RAW DATA
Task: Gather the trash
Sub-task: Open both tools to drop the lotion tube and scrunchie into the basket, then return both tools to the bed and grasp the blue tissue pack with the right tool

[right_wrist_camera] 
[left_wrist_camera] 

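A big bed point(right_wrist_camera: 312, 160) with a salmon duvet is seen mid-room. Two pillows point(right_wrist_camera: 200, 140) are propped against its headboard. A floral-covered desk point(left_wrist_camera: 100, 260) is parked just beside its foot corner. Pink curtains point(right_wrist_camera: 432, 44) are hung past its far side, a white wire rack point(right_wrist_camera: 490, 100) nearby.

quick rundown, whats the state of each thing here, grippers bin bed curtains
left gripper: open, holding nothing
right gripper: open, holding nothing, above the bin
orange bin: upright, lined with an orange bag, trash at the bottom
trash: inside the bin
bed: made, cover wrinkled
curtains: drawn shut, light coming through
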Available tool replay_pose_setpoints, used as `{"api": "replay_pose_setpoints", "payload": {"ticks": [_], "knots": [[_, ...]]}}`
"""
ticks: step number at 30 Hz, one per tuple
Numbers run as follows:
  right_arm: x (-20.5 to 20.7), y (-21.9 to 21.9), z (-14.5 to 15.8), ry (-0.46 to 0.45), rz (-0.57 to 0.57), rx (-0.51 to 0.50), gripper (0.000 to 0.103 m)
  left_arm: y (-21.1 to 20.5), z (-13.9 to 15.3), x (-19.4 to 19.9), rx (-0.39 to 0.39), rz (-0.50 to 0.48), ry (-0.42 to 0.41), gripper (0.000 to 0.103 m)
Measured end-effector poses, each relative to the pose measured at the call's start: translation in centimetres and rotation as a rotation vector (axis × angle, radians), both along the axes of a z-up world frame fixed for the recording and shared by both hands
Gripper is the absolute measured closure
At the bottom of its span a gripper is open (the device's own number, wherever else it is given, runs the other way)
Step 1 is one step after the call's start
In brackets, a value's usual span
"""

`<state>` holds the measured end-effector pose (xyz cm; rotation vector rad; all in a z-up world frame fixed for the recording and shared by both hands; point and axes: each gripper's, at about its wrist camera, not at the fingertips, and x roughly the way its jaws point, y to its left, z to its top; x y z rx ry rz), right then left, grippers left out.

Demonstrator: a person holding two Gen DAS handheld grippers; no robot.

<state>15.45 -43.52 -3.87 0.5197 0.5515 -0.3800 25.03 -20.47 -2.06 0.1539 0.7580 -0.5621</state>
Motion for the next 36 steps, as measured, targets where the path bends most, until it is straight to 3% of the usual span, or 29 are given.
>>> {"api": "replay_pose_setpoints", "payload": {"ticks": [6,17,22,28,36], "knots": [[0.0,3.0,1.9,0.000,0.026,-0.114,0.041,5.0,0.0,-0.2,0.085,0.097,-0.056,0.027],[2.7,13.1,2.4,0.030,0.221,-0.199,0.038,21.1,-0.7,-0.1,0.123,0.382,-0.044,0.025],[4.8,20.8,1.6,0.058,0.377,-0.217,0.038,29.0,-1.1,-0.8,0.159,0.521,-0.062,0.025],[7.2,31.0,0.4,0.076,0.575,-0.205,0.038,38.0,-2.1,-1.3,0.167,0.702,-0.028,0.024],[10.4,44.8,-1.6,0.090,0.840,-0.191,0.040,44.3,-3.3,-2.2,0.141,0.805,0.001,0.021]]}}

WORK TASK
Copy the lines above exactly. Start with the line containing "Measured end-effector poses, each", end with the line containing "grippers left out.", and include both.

RESPONSE AREA
Measured end-effector poses, each relative to the pose measured at the call's start: translation in centimetres and rotation as a rotation vector (axis × angle, radians), both along the axes of a z-up world frame fixed for the recording and shared by both hands
Gripper is the absolute measured closure
At the bottom of its span a gripper is open (the device's own number, wherever else it is given, runs the other way)
Step 1 is one step after the call's start
In brackets, a value's usual span
"""

`<state>` holds the measured end-effector pose (xyz cm; rotation vector rad; all in a z-up world frame fixed for the recording and shared by both hands; point and axes: each gripper's, at about its wrist camera, not at the fingertips, and x roughly the way its jaws point, y to its left, z to its top; x y z rx ry rz), right then left, grippers left out.

Nothing more remains to be added to this answer.